Para sahabat dan sidang pembaca yang dirahmati Allah SWT, pernahkah juga anda perhatikan bahwa di dalam kehidupan kita selalu didampingi (akrab) dengan kematian? Tentu anda tidak mengira demikian atau selama ini anda tidak terlalu memperhatikan fenomena ini. Supaya anda percaya, kita ambil contoh sederhana yaitu ketika seorang pasien yang sedang dirawat di UGD dan biasanya untuk memantau kondisinya, pihak Rumah Sakit akan memberikan alat pemantau nafas sang pasien. Pada alat tersebut terlihat seperti gelombang atau grafik sebagai tanda sang pasien masih bernafas atau hidup. Ketika pasien tersebut menarik nafas atau menghembuskan nafas maka akan terlihat grafik tersebut naik turun. Coba perhatikan ketika tarikan nafas atau hembusan nafas berada pada ujung nafas, maka akan terlihat titik atau puncak batas nafas tersebut (ketika menarik nafas) dan titik atau lembah batas nafas sang pasien (ketika menghembuskan nafas). Titik atau ujung nafas inilah dimana saat-saat jantung si pasien berhenti berdegup yang artinya itulah titik kematian.
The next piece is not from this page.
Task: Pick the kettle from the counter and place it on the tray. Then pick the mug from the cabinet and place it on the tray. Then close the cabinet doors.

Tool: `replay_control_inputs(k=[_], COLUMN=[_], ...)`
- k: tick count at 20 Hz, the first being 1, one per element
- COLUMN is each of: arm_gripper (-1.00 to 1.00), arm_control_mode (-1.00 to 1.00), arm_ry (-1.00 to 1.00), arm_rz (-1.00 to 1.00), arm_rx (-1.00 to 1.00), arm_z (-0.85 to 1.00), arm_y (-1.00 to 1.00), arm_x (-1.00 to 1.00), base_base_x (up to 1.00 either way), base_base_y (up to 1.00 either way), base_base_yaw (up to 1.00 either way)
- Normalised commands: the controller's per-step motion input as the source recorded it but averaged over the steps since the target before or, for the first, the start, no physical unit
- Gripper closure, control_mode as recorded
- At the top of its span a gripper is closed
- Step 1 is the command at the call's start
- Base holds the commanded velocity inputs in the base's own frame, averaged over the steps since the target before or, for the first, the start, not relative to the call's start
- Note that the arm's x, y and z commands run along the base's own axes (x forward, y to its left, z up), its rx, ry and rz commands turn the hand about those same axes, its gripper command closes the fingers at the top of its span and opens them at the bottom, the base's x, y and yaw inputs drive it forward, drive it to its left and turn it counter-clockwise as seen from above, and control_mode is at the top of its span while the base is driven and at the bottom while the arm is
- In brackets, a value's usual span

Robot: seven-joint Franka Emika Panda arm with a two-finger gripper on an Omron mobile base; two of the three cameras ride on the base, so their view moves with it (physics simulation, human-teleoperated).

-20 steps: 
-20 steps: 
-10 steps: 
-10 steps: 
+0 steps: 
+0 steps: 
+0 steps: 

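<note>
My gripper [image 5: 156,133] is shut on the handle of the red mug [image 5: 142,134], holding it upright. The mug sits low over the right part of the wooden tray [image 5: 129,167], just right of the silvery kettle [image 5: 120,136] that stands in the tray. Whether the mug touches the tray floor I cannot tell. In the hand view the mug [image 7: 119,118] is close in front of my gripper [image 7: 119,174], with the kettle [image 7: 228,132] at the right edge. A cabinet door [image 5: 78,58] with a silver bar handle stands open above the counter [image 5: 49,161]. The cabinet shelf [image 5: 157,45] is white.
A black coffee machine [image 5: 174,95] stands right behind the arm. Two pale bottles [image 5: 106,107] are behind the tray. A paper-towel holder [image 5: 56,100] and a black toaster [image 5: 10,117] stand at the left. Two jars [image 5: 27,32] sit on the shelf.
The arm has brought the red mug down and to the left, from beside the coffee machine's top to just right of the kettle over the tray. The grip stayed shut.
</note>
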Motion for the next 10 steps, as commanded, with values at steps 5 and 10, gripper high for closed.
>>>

Manusia saat terlahir ke dunia (kehidupan) sebenarnya juga sudah dibarengi kapan kematiannya. Ini berarti hidup dan mati selalu berdampingan. Begitulah Allah SWT menciptakan apa-apa yang berada di bumi ini berpasang-pasangan. Hidup dan mati, siang dan malam, baik dan buruk, panas dan dingin, fujur dan taqwa, laki-laki dan perempuan, kaya dan miskin, kuat dan lemah, dll. Tidak ada yang berada ditengah-tengah, karena pastilah diantara keduanya ada yang lebih dominan. Mari kita perhatikan ayat berikut ini,

“Maha Suci Allah yang telah menciptakan pasang-pasangan semuannya, baik dari apa yang ditumbuhkan oleh bumi dan dari mereka maupun dari apa yang tidak mereka ketahui”. (QS. Ya Sin 36 : 36).

“Dan segala sesuatu Kami ciptakan berpasang-pasangan supaya kamu mengingat akan kebesaran Allah,..." (QS. Adz-Dzariyat 51 : 49).

Manusia juga sering tidak menyadari bahwa dalam tidurnya sebenarnya kita dalam kondisi “mati” karena Ar-Ruh (Ruh Ruhani) kembali berpulang kepada Allah SWT, sedangkan ruh jasmani masih menemani saat sedang tidur. Marilah kita perhatikan ayat berikut ini,

“Allah memegang jiwa (orang) ketika matinya dan (memegang) jiwa (orang) yang belum mati di waktu tidurnya; maka Dia tahanlah jiwa (orang) yang telah Dia tetapkan kematiannya dan Dia melepaskan jiwa yang lain sampai waktu yang ditetapkan. Sesungguhnya pada demikian itu terdapat tanda-tanda kekuasaan Allah bagi kaum yang berfikir”. (QS. Az-Zumar 39 : 42).

Lalu pelajaran apa yang dapat kita ambil dari “kematian” (tidur) dalam kehidupan kita sehari-hari di dunia ini?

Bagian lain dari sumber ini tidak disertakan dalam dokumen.